Russia was certainly not happy, but also wasn’t particularly indignant either. Rather, they called the whole ordeal a “losing scheme” that would cost the European taxpayer while not benefitting the Ukrainian military as the tanks would “burn like all the rest.” Russia deemed the newfound support a “blatant provocation,” one it believed would prove futile. It is important to note the importance — and danger — of provocation for the Biden administration. 

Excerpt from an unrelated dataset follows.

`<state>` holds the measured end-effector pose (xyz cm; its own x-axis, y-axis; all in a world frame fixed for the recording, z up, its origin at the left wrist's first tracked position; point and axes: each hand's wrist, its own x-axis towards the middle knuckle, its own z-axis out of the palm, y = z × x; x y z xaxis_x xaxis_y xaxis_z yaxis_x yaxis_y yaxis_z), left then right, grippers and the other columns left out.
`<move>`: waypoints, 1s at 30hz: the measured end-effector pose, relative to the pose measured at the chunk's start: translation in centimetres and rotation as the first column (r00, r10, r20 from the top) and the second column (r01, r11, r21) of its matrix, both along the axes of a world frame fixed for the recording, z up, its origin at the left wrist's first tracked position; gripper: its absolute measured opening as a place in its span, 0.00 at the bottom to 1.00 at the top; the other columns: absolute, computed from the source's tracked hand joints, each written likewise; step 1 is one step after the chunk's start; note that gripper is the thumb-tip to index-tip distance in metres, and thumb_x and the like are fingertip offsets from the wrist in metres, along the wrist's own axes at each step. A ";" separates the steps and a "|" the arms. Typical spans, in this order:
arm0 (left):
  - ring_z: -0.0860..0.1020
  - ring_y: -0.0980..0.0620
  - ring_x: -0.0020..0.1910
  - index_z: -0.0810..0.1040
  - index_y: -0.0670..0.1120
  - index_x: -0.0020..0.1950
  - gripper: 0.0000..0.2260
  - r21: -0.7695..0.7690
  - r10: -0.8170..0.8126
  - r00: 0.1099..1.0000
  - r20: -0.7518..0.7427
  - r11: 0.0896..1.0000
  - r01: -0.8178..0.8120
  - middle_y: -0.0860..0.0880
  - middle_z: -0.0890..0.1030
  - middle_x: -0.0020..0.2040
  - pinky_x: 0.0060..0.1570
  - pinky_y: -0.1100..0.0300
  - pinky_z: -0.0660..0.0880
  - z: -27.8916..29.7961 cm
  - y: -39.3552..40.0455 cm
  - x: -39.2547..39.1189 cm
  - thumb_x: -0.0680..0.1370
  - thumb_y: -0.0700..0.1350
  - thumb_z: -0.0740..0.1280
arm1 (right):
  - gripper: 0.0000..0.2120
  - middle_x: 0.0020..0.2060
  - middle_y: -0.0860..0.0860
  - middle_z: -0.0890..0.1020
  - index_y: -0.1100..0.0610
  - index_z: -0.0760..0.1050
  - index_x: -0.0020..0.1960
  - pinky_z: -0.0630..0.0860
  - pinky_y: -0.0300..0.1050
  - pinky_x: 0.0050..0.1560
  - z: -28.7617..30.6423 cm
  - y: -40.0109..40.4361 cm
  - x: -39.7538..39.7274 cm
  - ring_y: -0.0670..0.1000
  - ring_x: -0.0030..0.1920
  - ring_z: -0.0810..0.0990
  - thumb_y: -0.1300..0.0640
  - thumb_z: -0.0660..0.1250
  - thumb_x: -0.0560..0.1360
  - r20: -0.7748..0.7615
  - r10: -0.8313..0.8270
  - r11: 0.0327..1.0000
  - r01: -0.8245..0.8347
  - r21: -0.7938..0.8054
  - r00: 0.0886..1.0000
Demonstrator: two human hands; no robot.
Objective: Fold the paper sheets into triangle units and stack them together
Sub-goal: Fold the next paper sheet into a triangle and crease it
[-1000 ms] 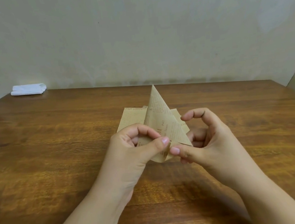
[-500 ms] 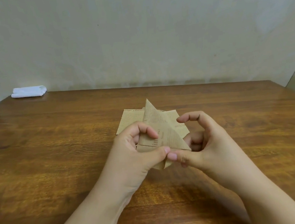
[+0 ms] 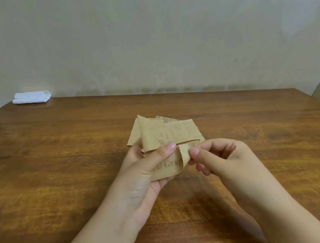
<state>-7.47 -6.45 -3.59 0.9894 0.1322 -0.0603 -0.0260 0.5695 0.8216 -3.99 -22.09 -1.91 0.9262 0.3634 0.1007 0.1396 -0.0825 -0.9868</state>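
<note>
Paper comes second in size to one wooden table, which fills the lower view. One folded tan paper piece, printed like newsprint, is held above the table's middle; how many sheets lie under it I cannot tell. Two hands hold it: the left hand grips it, thumb on top, and the right hand pinches its lower flap. One white folded cloth lies at the far left corner.

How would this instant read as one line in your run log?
step: folding paper unit | left hand: holds brown printed paper | right hand: pinches its lower flap | paper: above wooden table | aside: white cloth
</note>
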 end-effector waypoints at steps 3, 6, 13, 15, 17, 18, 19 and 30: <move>0.84 0.47 0.49 0.78 0.47 0.59 0.30 -0.003 -0.091 0.996 -0.024 0.996 0.091 0.44 0.84 0.53 0.42 0.57 0.80 -0.3 -0.1 -0.1 0.58 0.42 0.80 | 0.06 0.27 0.48 0.80 0.55 0.83 0.35 0.70 0.30 0.32 -0.1 -0.1 0.0 0.40 0.29 0.74 0.54 0.72 0.69 0.040 -0.002 1.000 0.003 -0.028 0.999; 0.83 0.49 0.52 0.78 0.48 0.60 0.31 0.072 -0.057 0.997 -0.046 0.996 0.060 0.46 0.85 0.53 0.48 0.56 0.75 -0.3 -0.2 -0.1 0.58 0.42 0.81 | 0.07 0.26 0.47 0.79 0.55 0.83 0.35 0.69 0.30 0.31 -0.1 -0.1 -0.1 0.42 0.29 0.73 0.53 0.72 0.68 0.063 -0.008 0.997 0.013 -0.075 0.998; 0.84 0.47 0.50 0.78 0.44 0.60 0.27 0.121 -0.003 0.999 -0.044 0.993 0.008 0.44 0.85 0.50 0.42 0.59 0.79 -0.3 -0.1 -0.2 0.61 0.39 0.75 | 0.09 0.26 0.47 0.77 0.55 0.83 0.35 0.70 0.30 0.33 0.0 0.1 -0.2 0.39 0.29 0.73 0.50 0.70 0.67 0.038 -0.012 0.999 0.014 -0.041 0.999; 0.84 0.47 0.50 0.78 0.44 0.59 0.26 0.123 -0.001 0.999 -0.040 0.992 0.005 0.44 0.85 0.50 0.39 0.61 0.79 -0.3 -0.1 -0.2 0.61 0.40 0.75 | 0.09 0.25 0.46 0.78 0.55 0.84 0.36 0.70 0.30 0.33 0.0 0.0 -0.2 0.38 0.28 0.73 0.51 0.70 0.68 0.037 -0.008 1.000 0.009 -0.023 0.999; 0.84 0.47 0.48 0.78 0.43 0.58 0.26 0.125 0.003 0.999 -0.040 0.992 0.002 0.43 0.85 0.49 0.38 0.62 0.79 -0.2 -0.1 -0.2 0.60 0.39 0.75 | 0.08 0.25 0.46 0.78 0.56 0.83 0.35 0.70 0.29 0.33 0.0 0.0 -0.2 0.38 0.28 0.73 0.53 0.71 0.69 0.038 -0.005 1.000 0.005 -0.003 0.999; 0.84 0.46 0.47 0.79 0.43 0.57 0.25 0.124 0.000 0.999 -0.039 0.992 0.005 0.42 0.85 0.49 0.37 0.62 0.79 -0.2 -0.2 -0.2 0.61 0.39 0.75 | 0.07 0.25 0.46 0.78 0.57 0.83 0.35 0.70 0.29 0.32 0.0 0.0 -0.1 0.38 0.28 0.73 0.54 0.71 0.69 0.041 -0.004 1.000 0.004 0.001 0.999; 0.84 0.46 0.47 0.79 0.42 0.56 0.24 0.127 -0.005 0.999 -0.038 0.992 0.010 0.42 0.85 0.48 0.37 0.62 0.80 -0.2 -0.1 -0.2 0.61 0.37 0.76 | 0.07 0.25 0.46 0.79 0.57 0.83 0.35 0.70 0.29 0.32 0.0 0.0 -0.1 0.38 0.28 0.73 0.55 0.71 0.69 0.046 -0.002 1.000 0.002 0.000 0.999; 0.83 0.46 0.53 0.78 0.43 0.60 0.27 0.164 0.036 0.998 -0.056 0.986 -0.027 0.44 0.85 0.51 0.50 0.53 0.77 -0.2 -0.3 -0.2 0.61 0.37 0.77 | 0.09 0.25 0.47 0.76 0.57 0.81 0.33 0.68 0.32 0.33 -0.3 -0.1 0.0 0.41 0.29 0.71 0.52 0.72 0.68 0.057 0.000 1.000 -0.001 0.019 0.998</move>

Throughout most of the war, a similar pattern has followed: Zelenskyy asks the U.S. for large amounts of military support to quell a Russian attack, and the U.S. responds with an offering. This offering, however, comes from a careful calculation from the Biden administration. They need to evaluate how quickly something can be transported, how easy it is to use, and whether it will cause a direct large-scale clash with Russia. The support still manages to prevent an overwhelming Russian advantage, but does this in a minimalist approach. One example of this was in the beginning of the war when Zelenskyy called for rocket launchers, air defense systems, and even an air force protected no-fly zone; the Biden administration evaluated their possibilities with the aforementioned criterion, and decided to send javelins (anti-tank) and stinger (anti-aircraft) missiles. Both of these weapons were very portable, and had a small learning curve, making it easy for Ukrainian soldiers to learn. These made an immediate different in the battle, but would not be able to strike within Russian territory. This prevents further escalation with Russia, a major fear of the U.S. 

These Leopold and Abram tanks take this escalation to the next level possibly crossing one of Putin’s red, war-declaring lines. They are extremely powerful and expensive, signaling to Putin the immense dedication of the West to this war. Many have expressed growing fears of nuclear, but this has been avoided for the time being. Still, it is unclear what the spring will bring.